What do you have to do once you need to conduct a cost-effectiveness evaluation primarily based on efficacy estimates from scientific trials however the trial has lacking knowledge. One widespread strategy—often known as full case evaluation (CCA)—is to discard the individuals with incomplete observations. This strategy is problematic as not solely is there a loss in effectivity of the estimator (as a result of smaller pattern dimension), but in addition the estimates could also be biased if the lacking knowledge doesn’t happen at random. Frequent approaches to deal with this challenge embody a number of imputation (MI) (see Leurent et al. 2018) or Bayesian strategies (see Gabrio et al. 2019), and the linear blended fashions (LMM). On this publish, we offer an outline of the LMM strategy largely drawn from a Gabrio et al. (2022) paper.

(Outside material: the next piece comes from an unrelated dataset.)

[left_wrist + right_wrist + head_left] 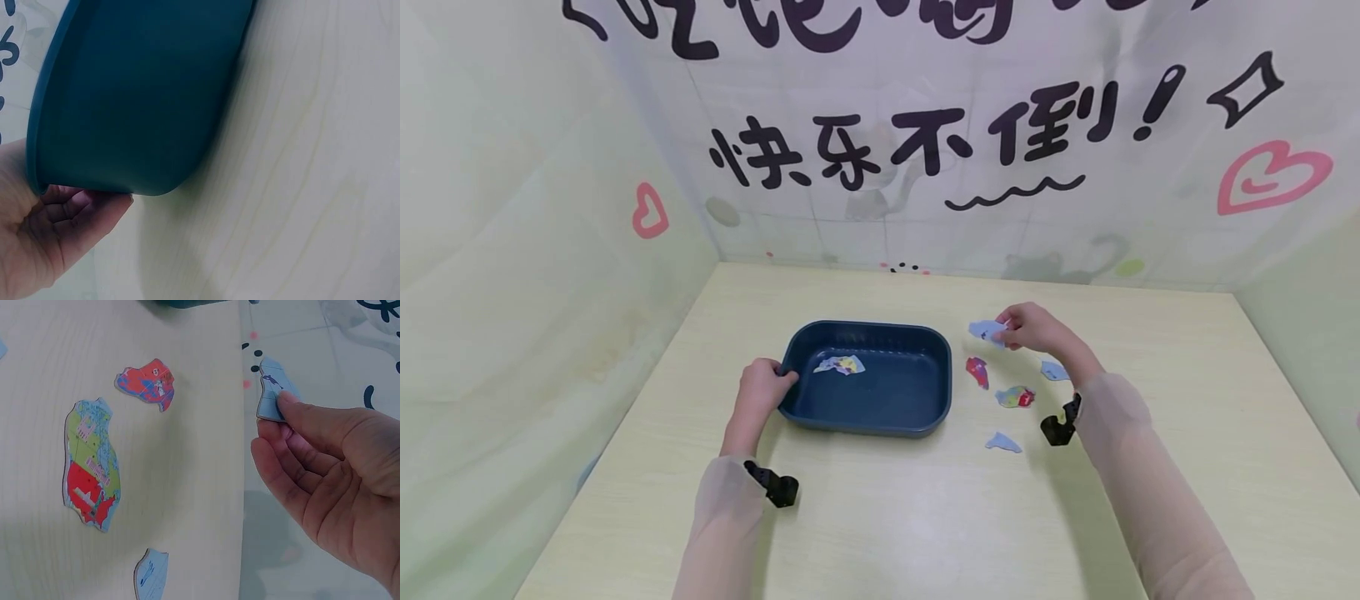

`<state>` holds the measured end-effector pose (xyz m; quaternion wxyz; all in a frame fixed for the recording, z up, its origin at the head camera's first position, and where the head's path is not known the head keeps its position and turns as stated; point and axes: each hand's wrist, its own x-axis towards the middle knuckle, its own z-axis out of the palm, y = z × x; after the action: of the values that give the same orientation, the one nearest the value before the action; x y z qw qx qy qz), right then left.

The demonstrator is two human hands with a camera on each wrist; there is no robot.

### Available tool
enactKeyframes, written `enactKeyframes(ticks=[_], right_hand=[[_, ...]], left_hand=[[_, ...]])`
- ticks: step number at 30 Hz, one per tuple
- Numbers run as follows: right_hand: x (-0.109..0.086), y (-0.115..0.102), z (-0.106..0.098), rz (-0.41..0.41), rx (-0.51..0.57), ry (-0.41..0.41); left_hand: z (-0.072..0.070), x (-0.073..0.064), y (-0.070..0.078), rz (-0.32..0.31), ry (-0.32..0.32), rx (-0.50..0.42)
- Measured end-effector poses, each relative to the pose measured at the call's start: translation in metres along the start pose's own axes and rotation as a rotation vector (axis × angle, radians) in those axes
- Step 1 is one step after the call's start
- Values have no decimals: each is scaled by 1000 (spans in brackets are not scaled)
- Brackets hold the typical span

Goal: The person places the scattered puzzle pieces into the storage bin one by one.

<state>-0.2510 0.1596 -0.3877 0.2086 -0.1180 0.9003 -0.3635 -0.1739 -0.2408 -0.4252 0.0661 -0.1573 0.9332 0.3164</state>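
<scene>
A dark blue rectangular tub (pixel 872 392) stands on the table, with several map puzzle pieces (pixel 841 365) lying in its left part. My left hand (pixel 763 387) grips the tub's left rim, thumb over the edge; in the left wrist view its fingers curl under the lip. To the right of the tub, my right hand (pixel 1033 327) pinches a light blue puzzle piece (pixel 275 390) between thumb and fingers, held above the table. Below that hand lie a red and purple piece (pixel 977 372), a green and red map piece (pixel 1016 397) and a blue piece (pixel 1055 371).
Another light blue piece (pixel 1003 442) lies nearer the front, right of the tub. The pale wooden table (pixel 880 517) meets a printed cloth (pixel 880 225) with black writing at its back, and cloth also hangs along both sides.
</scene>
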Motion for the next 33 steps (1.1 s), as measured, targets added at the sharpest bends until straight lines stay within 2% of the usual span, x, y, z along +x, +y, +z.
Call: enactKeyframes(ticks=[22, 33], right_hand=[[19, -33, 21, -51, 16, 14], [25, -49, 31, -62, 30, -19]], left_hand=[[0, -1, 0, -15, -3, -9], [1, 1, -1, -14, 8, -12]])
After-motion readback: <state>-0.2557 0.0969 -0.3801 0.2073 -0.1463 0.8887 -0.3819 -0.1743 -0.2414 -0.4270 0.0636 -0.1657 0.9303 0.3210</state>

Contemplate the next regression construction:
On this equation, the time period Yij is the result of curiosity for individual i and at totally different time factors j. There are a sequence of P predictors Xi1,…,XiP with corresponding coefficients β1,…,βP+1. The common error phrases is εij and the time period ωi is random intercept. The equation treats the information as having a 2-level construction, the place σ2ω and σ2ε seize the variance of the responses inside (degree 1) and between (degree 2) people, respectively.
The paper additionally describes one kind of LMM which is a Blended Mannequin for Repeated Measures. Contemplate the case the place we mannequin affected person estimates of high quality of life knowledge (i.e., utilities), that are collected at thrice in the course of the trial (i.e., baseline and a pair of follow-ups). We will write this mannequin mathematically as:
On this equation, we see that utilities have a hard and fast indicator for whether or not the utilities have been collected at baseline, the primary follow-up or the second follow-up. After the baseline estimate, the follow-up equations additionally embody an interplay time period between therapy and the time the utilities have been collected. Notice that by having the random results time period, we’re in a position to account for inside in comparison with between individual variability in utilities; if there’s important heterogeneity in utility throughout people, any lacking knowledge would improve the uncertainty of the estimates relative to circumstances the place there’s little variation in baseline utility ranges throughout people. When knowledge are lacking, one can nonetheless estimate utility or QALY impacts primarily based on weighted linear mixtures of the coefficient estimates of this utility mannequin.
The authors be aware that one key limitation of LMM is that it requires all covariates to be noticed at baseline. Whereas that will generally be the case, the authors argue that “in randomized managed trials, lacking baseline knowledge will be normally addressed by implementing single imputation strategies (e.g., mean-imputation) to acquire full knowledge previous to becoming the mannequin, with out lack of validity or effectivity.”
Gabrio and co-authors additionally publish their code for Stata and R on GitHub (see right here).